- TASK DETAILS -
Nothing outside the range is wanted. Repeat exactly the lines below from the one with "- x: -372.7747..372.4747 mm" through the one with "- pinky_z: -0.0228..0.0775".
(PROVIDED ENTRIES begins)
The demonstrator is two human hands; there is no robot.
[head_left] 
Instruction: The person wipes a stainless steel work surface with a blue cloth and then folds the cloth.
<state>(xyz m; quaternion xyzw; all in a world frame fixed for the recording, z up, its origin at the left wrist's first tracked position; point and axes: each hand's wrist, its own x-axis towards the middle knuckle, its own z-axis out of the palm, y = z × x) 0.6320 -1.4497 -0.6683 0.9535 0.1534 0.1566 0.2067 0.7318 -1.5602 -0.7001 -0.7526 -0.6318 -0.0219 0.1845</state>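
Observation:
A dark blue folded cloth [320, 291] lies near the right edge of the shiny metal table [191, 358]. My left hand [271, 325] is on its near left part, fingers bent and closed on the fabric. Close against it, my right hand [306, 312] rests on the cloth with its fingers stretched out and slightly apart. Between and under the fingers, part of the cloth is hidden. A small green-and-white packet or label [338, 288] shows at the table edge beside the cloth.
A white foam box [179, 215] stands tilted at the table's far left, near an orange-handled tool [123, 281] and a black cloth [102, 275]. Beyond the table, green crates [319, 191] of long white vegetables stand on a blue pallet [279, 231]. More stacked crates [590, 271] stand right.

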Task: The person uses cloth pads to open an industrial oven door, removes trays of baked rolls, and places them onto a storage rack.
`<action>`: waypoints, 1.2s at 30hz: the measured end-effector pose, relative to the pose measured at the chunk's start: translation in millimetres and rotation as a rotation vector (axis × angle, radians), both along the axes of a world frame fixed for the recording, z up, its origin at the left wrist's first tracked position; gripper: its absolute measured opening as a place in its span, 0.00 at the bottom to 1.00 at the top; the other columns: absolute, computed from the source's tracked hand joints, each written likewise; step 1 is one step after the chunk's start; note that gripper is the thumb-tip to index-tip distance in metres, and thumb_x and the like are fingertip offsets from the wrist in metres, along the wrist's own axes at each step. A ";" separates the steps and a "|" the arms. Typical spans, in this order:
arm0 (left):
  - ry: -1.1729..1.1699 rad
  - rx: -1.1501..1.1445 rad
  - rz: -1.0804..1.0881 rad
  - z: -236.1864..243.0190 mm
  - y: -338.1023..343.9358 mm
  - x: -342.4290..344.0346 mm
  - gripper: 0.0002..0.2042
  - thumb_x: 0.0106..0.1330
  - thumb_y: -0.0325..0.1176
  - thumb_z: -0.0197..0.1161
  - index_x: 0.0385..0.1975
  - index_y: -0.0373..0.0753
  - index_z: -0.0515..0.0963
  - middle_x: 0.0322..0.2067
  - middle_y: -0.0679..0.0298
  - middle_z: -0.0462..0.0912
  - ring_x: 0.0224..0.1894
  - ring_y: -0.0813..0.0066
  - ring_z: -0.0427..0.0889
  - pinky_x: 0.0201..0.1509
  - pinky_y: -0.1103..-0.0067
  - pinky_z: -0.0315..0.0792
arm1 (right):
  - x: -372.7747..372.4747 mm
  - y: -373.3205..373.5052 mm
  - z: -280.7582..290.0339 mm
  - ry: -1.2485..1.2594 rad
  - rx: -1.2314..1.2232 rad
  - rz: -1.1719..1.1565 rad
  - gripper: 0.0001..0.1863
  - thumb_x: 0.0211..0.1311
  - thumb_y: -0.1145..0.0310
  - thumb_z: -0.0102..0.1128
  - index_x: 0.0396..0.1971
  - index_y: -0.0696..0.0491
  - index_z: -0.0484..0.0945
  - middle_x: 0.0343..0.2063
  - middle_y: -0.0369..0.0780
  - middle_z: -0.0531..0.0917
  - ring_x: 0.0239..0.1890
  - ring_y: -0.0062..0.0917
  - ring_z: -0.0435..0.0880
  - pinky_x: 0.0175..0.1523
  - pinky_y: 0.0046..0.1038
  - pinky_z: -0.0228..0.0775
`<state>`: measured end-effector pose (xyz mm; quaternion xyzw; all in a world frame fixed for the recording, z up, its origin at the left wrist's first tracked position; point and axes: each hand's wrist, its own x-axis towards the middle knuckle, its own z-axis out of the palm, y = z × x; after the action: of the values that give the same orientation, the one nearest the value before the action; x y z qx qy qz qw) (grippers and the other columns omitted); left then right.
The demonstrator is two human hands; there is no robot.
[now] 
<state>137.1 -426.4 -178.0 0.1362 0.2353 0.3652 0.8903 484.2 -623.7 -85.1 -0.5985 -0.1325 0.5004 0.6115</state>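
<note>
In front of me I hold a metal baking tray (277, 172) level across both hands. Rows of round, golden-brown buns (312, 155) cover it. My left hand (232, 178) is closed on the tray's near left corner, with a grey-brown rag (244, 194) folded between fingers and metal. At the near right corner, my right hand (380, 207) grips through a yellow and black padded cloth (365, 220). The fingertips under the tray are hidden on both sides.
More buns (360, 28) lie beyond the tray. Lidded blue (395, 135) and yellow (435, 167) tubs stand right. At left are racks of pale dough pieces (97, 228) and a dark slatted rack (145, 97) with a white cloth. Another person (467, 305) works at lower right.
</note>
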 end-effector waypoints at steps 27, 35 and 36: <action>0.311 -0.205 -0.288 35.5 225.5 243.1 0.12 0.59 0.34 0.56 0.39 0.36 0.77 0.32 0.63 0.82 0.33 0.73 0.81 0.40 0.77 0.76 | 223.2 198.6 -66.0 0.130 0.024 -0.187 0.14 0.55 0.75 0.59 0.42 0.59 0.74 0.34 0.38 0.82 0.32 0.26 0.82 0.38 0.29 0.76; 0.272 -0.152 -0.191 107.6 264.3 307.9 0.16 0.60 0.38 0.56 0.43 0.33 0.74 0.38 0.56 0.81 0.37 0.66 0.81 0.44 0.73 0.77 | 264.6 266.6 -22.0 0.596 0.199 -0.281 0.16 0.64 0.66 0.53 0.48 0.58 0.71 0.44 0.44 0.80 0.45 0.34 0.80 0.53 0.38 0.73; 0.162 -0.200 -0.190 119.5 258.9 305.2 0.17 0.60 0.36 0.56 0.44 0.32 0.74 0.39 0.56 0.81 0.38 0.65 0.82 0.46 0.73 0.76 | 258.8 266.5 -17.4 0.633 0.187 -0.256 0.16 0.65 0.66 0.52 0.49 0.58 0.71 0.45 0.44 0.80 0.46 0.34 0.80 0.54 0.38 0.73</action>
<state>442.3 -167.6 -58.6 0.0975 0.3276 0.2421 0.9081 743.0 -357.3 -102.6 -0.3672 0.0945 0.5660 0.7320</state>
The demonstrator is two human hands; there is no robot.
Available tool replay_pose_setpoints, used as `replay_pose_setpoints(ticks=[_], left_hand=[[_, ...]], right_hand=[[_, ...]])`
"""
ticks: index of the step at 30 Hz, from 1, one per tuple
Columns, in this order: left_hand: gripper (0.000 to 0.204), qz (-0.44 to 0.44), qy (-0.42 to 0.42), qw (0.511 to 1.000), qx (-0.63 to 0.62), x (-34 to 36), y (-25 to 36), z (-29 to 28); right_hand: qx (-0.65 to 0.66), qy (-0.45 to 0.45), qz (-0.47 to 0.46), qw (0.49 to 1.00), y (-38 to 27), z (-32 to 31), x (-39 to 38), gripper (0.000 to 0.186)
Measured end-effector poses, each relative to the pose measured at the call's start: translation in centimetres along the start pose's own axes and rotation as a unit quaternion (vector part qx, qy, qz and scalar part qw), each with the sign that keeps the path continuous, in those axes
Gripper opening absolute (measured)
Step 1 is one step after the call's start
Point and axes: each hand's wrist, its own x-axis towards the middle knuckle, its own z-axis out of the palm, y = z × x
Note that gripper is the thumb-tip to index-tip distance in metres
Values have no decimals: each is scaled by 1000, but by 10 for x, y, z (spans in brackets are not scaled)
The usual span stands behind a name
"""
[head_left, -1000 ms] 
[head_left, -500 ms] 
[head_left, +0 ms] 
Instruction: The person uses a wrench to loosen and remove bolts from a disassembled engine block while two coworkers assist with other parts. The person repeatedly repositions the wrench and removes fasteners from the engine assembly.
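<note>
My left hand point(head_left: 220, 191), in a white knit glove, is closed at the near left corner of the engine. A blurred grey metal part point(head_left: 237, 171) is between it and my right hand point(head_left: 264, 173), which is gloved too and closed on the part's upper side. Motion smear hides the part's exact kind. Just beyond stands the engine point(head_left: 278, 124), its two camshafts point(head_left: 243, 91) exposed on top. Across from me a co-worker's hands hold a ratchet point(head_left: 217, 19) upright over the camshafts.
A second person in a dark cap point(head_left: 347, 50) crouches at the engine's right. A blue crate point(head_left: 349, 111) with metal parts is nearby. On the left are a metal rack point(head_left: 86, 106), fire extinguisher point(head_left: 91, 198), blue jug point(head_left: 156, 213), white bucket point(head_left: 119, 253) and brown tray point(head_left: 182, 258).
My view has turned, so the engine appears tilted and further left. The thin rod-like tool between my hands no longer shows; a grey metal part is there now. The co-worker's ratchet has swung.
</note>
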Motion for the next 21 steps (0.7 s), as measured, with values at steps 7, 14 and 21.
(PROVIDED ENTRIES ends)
- FINAL ANSWER -
  - x: -372.7747..372.4747 mm
  - y: -373.3205..373.5052 mm
  - z: -280.7582..290.0339 mm
  - ry: -1.2485..1.2594 rad
  - rx: -1.2314..1.2232 rad
  - rz: -1.1719..1.1565 rad
  - gripper: 0.0001..0.1863
  - thumb_x: 0.0211..0.1311
  - thumb_y: -0.1145..0.0310
  - thumb_z: -0.0102..0.1128
  - index_x: 0.0396..0.1971
  - index_y: -0.0696..0.0491
  - index_z: -0.0484..0.0945
  - middle_x: 0.0343..0.2063
  - middle_y: -0.0369..0.0780
  - middle_z: -0.0531..0.0917
  - ring_x: 0.0239..0.1890
  - ring_y: -0.0062..0.0917
  - ring_z: -0.0435..0.0880
  - pinky_x: 0.0175..0.1523
  - pinky_y: 0.0046..0.1038
  - pinky_z: -0.0228..0.0775

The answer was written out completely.